Humility is a much admired Leadership trait, but perhaps something awarded more as judgement on our actions than a specific skill or behaviour that you or i can learn: it’s experienced through our impact on others, and the way that we are seen to carry our own intent and action.
Intent is our internal starting point: many of us would wish to act with humility, and yet are caught up in the storm of culture and action. We act to gain, to win, to be heard, when perhaps what is needed is to learn, to listen, and to step back.
Humility is, perhaps, a trait we value more when we see it in others than one we hold it as a driver in our own everyday action.
A humble leader is one who is ready to learn, willing to share, and open to listen.
When we lack humility, as we all do at least some of the time, it is typically not because we have abandoned it, but rather that we are lost in the storm.

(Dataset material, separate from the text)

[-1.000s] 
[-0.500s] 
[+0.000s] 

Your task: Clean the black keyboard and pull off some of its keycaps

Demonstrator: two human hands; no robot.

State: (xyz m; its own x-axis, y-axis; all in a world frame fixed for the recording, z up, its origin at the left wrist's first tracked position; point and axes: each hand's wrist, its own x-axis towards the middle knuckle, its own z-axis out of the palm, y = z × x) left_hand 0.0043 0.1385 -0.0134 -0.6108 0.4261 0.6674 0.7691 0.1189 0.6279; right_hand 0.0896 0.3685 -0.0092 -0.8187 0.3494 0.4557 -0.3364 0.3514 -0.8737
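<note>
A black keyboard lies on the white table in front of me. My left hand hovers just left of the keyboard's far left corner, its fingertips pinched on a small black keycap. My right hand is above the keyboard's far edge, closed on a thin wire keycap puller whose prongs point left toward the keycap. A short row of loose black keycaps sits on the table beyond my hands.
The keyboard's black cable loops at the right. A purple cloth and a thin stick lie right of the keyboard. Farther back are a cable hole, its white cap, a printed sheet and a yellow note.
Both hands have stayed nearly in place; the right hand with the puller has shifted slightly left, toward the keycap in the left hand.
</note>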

There is a friction between intent and action, between aspiration and culture, between me and you. And that friction erodes the humility of leadership, unless we can find the spaces for reflection, and the foundations of action.
Why do we need humble leaders? Because our belief in ourselves, when we put ourselves first, when we believe we are certain, when we hold ourselves above others, these are the times we are most likely to fail.
And because we carry a responsibility: to lead through action, to listen into the silence, and to lead in a way that makes a solid step for others to climb upon.